■ **Provided information**

"""

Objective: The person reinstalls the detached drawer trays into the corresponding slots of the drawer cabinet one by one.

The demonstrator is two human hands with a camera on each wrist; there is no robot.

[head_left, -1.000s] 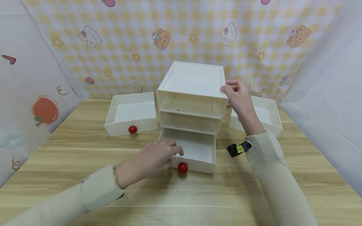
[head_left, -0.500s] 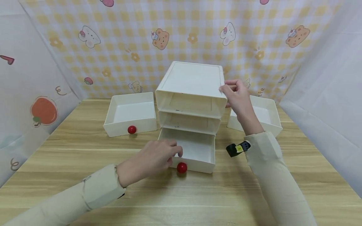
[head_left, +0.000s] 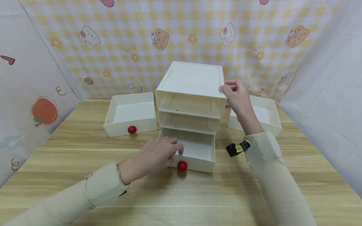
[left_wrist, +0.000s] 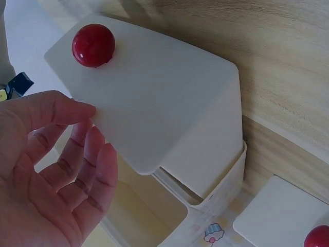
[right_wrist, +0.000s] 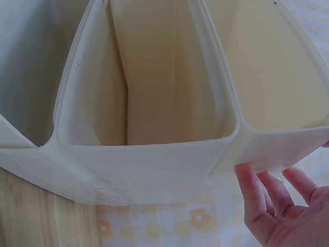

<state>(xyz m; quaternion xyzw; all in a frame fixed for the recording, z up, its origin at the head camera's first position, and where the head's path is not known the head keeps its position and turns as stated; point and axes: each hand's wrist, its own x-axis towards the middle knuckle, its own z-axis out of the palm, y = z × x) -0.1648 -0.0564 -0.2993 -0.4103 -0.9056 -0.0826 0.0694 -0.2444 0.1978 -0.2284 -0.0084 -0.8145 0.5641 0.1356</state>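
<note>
Left hand: I see the left hand [head_left: 156, 153] at 7 o'clock of the cabinet, thumb and forefinger pinched together on the bottom drawer's rim; I judge the thin wall makes an easy grip.
Bottom drawer: the bottom drawer [head_left: 198, 164] sits in the lowest slot, drawn out toward 6 o'clock, so its inside shows.
Red knob: the red knob [head_left: 182, 166] faces 6 o'clock, just right of the pinch and not gripped.
Right hand: at 3 o'clock, the right hand [head_left: 236, 95] clamps the cabinet's top front corner, thumb above and fingers against the side; I read that as bracing the stack.
Cabinet: the cabinet [head_left: 195, 78] stands upright on the desk [head_left: 85, 153], its two upper slots opening toward 6 o'clock.
Left drawer: at 9 o'clock, the left drawer [head_left: 141, 126] lies on the desk, open side up, its own knob [head_left: 132, 129] facing 6 o'clock.
Right drawer: at 3 o'clock, the right drawer [head_left: 263, 102] is partly behind the right arm; I cannot tell whether it has a knob.
Cloth: at 12 o'clock, a checked cloth [head_left: 181, 47] hangs, probably as a backdrop.
</note>
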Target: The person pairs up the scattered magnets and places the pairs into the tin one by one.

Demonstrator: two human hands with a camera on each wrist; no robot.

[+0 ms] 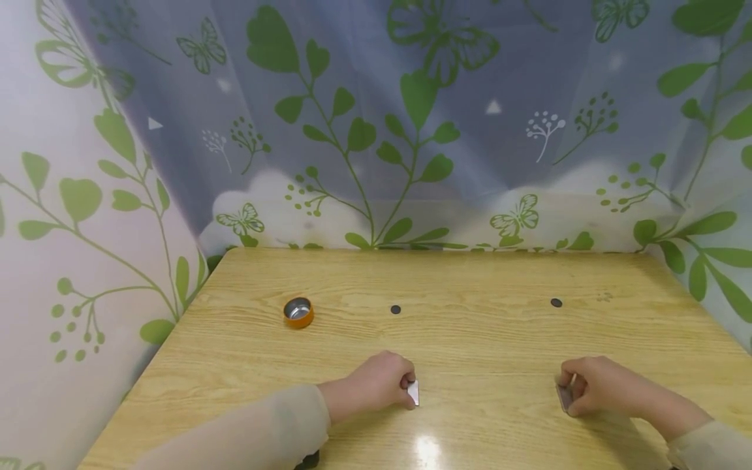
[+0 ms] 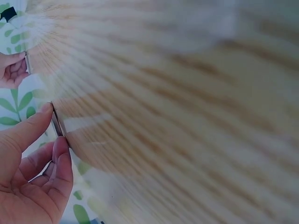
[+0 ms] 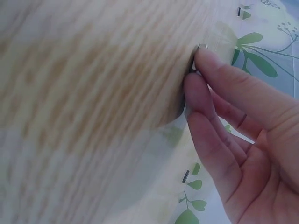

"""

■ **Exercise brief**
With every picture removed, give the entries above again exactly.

■ **Written response**
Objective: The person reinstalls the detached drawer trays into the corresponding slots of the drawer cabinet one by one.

The demonstrator is two human hands with a camera on each wrist; there is no robot.

[head_left, -1.000s] 
[head_left, -0.500s] 
[head_left, +0.000s] 
[left_wrist, +0.000s] 
[right_wrist, +0.000s] 

<state>(xyz m; quaternion xyzw; all in a frame fixed for the recording, z up, its origin at the head camera's first position, and where the head's path is not known the head keeps its position and turns as stated; point and axes: each hand's wrist, its own x-axis towards the middle knuckle, its own z-axis out of the palm, y = z × x) -0.1648 -0.0564 -0.2993 -0.4103 -0.9056 -0.0826 0.0694 -0.2444 0.1978 -0.2284 -0.0084 -0.8145 0.5641 0.1356</state>
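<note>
Left hand: I see the left hand [head_left: 156, 153] at 7 o'clock of the cabinet, thumb and forefinger pinched together on the bottom drawer's rim; I judge the thin wall makes an easy grip.
Bottom drawer: the bottom drawer [head_left: 198, 164] sits in the lowest slot, drawn out toward 6 o'clock, so its inside shows.
Red knob: the red knob [head_left: 182, 166] faces 6 o'clock, just right of the pinch and not gripped.
Right hand: at 3 o'clock, the right hand [head_left: 236, 95] clamps the cabinet's top front corner, thumb above and fingers against the side; I read that as bracing the stack.
Cabinet: the cabinet [head_left: 195, 78] stands upright on the desk [head_left: 85, 153], its two upper slots opening toward 6 o'clock.
Left drawer: at 9 o'clock, the left drawer [head_left: 141, 126] lies on the desk, open side up, its own knob [head_left: 132, 129] facing 6 o'clock.
Right drawer: at 3 o'clock, the right drawer [head_left: 263, 102] is partly behind the right arm; I cannot tell whether it has a knob.
Cloth: at 12 o'clock, a checked cloth [head_left: 181, 47] hangs, probably as a backdrop.
</note>
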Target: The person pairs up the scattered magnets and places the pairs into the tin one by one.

Demonstrator: two human hands with a camera on each wrist; no robot.

[+0 ms] 
[+0 ms] 
[+0 ms] 

Thus the exercise is complete.